§ **PROBLEM**: Search the records for the string "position", then copy each line that has it.

Dataset items:
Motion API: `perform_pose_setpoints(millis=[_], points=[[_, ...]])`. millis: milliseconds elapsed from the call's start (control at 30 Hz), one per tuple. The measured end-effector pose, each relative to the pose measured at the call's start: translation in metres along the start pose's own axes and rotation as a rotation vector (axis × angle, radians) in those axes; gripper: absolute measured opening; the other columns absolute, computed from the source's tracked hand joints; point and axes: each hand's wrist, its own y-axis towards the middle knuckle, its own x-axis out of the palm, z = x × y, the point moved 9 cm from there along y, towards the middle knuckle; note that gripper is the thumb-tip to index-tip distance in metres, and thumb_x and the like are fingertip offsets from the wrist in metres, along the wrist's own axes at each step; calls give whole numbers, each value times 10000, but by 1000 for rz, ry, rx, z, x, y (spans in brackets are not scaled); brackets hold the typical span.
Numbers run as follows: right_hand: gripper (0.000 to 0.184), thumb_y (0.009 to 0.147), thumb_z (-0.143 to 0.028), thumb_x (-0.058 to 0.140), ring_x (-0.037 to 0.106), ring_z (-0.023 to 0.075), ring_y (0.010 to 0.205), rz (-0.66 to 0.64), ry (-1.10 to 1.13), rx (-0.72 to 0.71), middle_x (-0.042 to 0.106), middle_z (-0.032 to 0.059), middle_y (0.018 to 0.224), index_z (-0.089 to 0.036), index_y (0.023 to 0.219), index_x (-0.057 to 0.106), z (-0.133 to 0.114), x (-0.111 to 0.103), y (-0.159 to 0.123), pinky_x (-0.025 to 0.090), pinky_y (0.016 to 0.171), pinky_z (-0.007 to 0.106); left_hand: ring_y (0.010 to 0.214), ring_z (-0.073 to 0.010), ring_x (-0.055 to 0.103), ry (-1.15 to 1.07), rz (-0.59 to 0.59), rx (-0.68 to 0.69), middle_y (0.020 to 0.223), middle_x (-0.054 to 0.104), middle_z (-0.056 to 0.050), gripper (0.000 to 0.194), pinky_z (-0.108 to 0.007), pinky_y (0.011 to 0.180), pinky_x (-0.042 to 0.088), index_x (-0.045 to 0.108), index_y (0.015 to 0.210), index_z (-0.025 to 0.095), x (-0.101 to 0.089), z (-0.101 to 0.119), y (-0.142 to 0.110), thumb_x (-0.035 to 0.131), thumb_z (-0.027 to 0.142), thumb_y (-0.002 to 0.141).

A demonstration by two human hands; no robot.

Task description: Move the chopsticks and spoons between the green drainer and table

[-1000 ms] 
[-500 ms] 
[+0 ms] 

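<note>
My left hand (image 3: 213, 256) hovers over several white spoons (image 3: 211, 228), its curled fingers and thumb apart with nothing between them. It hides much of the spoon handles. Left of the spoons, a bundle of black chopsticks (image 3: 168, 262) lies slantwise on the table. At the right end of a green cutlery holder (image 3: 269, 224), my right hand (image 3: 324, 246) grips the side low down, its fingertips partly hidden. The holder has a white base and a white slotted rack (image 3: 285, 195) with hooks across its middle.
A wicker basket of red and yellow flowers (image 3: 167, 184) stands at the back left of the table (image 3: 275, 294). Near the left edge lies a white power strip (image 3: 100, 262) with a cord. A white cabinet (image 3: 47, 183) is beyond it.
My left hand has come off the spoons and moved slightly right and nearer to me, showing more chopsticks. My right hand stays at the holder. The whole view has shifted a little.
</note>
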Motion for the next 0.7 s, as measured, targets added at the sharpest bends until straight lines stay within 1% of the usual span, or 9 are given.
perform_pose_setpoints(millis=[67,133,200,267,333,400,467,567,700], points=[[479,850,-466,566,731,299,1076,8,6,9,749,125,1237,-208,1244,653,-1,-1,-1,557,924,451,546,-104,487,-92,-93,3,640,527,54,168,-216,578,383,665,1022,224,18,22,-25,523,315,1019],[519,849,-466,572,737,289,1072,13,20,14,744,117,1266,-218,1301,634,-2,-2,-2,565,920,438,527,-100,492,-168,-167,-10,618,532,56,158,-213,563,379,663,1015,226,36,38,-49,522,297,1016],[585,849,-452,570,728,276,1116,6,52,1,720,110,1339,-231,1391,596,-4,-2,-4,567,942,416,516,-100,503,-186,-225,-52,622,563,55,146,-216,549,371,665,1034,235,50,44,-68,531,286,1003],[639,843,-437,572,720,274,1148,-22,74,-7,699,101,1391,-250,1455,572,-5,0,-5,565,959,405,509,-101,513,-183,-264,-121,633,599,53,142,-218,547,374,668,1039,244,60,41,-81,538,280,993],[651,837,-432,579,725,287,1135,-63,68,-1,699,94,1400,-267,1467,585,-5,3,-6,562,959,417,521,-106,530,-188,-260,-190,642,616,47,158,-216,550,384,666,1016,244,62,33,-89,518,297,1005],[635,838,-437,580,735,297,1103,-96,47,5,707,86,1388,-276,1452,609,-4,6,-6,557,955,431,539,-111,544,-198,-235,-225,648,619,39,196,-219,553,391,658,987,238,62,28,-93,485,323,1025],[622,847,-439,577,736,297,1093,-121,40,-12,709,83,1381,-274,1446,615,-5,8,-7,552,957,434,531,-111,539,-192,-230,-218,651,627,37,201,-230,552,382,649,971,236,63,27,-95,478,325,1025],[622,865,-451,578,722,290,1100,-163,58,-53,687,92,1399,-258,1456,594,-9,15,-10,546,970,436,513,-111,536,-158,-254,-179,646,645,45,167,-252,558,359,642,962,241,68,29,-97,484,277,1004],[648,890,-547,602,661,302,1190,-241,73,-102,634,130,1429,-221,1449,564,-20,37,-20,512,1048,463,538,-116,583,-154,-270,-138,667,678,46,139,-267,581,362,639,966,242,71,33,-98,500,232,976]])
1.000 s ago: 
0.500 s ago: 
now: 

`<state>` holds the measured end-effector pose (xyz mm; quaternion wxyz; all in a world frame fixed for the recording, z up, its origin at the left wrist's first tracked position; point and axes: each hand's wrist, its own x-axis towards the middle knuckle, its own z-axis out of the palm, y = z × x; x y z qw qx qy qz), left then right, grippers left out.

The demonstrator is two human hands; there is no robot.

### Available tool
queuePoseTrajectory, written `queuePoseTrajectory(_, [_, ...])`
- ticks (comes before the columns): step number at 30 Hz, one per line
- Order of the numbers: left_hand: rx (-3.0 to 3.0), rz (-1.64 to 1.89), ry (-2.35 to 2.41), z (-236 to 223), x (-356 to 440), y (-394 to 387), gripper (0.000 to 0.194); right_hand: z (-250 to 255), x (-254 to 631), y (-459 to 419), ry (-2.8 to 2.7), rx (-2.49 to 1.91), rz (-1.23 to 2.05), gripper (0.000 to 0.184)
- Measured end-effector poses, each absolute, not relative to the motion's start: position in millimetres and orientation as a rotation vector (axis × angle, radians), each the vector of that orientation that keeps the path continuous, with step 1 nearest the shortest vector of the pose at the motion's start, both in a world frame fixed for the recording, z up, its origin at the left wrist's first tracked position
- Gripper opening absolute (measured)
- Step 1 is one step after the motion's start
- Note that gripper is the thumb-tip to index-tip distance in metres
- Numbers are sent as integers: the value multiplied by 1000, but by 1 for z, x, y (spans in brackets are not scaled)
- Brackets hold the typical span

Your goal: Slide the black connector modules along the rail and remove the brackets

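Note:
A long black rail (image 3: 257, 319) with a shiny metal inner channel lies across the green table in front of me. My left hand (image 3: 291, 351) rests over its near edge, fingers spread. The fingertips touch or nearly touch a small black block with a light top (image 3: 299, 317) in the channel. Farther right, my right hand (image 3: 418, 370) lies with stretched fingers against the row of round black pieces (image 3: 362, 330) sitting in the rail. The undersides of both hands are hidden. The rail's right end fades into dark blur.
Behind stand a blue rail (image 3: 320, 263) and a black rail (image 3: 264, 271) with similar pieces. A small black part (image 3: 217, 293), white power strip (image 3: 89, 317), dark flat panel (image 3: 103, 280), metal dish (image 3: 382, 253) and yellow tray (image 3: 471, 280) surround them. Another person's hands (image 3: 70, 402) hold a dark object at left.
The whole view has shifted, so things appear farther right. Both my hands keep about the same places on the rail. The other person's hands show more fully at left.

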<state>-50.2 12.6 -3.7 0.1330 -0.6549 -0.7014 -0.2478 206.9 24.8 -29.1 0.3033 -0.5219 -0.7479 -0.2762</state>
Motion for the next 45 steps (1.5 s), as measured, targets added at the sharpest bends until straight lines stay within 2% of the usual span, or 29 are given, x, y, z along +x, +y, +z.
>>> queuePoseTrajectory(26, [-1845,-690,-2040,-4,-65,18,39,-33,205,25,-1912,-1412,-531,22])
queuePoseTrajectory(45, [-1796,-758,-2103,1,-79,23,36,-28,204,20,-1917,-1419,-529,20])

§ **RESPONSE FOR THIS EXERCISE**:
`<state>` holds the measured end-effector pose (xyz mm; quaternion wxyz; all in a world frame fixed for the recording, z up, its origin at the left wrist's first tracked position; point and axes: each hand's wrist, its own x-axis towards the middle knuckle, its own z-axis out of the palm, y = z × x; x y z qw qx qy qz), left then right, grippers left out.
- Measured end-effector poses, each absolute, not relative to the motion's start: position in millimetres and orientation as a rotation vector (axis × angle, radians), each the vector of that orientation that keeps the path continuous, with step 1 nearest the shortest vector of the pose at the motion's start, both in a world frame fixed for the recording, z up, its origin at the left wrist's first tracked position

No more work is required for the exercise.